The board-certified doctors and other specialists at Norton Cancer Institute use the latest equipment and procedures to make a precise diagnosis of your cancer. Our multidisciplinary approach with multiple specialists in one setting means we offer a full range of esophageal cancer treatments, including radiation and immunotherapy.

Our advanced testing options will help your specialist determine a care plan that’s tailored for you based on the stage of your cancer and your treatment goals. Your comprehensive care team of physicians and other health care providers meets regularly to review your case and plan the next steps.

In addition to our current leading-edge treatments, we offer our patients the opportunity to participate in innovative National Cancer Institute- and industry-sponsored clinical research studies.

What Is Esophageal Cancer?

The esophagus is the narrow tube that leads from the mouth to the stomach. When you swallow, muscles in the tube push food and liquid from the back of the throat down into the stomach. Cancer that starts here is called esophageal cancer, even if it spreads to other parts of the body such as bones or organs.
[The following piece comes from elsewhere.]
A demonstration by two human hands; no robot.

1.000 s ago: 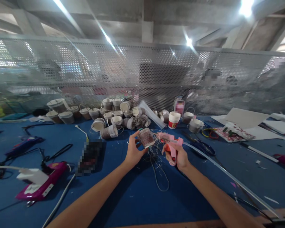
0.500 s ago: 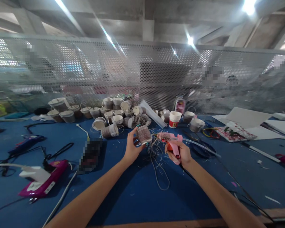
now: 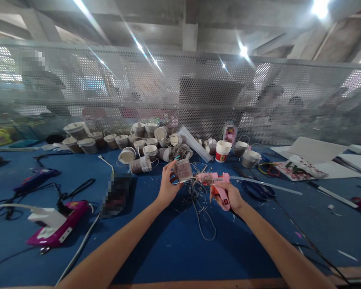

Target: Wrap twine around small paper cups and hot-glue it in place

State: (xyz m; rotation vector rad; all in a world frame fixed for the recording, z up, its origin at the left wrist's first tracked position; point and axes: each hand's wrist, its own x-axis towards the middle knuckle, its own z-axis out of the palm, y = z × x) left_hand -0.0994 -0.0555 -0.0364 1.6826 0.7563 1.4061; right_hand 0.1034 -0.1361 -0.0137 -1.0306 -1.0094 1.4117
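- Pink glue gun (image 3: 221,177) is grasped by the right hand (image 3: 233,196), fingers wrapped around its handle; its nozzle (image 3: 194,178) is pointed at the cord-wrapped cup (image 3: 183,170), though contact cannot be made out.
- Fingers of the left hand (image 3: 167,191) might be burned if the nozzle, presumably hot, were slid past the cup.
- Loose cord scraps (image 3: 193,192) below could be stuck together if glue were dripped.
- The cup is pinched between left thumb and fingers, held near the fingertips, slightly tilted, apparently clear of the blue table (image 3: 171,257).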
There are two kinds of esophageal cancer:

  1. Adenosarcomas, the most common esophageal cancer, start in gland cells at the bottom of the esophagus, closer to the stomach.
  • Squamous cell carcinoma starts primarily in the upper esophagus. Squamous cells are thin, flat cells that look like fish scales. They are found in tissues of the skin, lining of the hollow organs of the body and the lining of the respiratory and digestive tracts. 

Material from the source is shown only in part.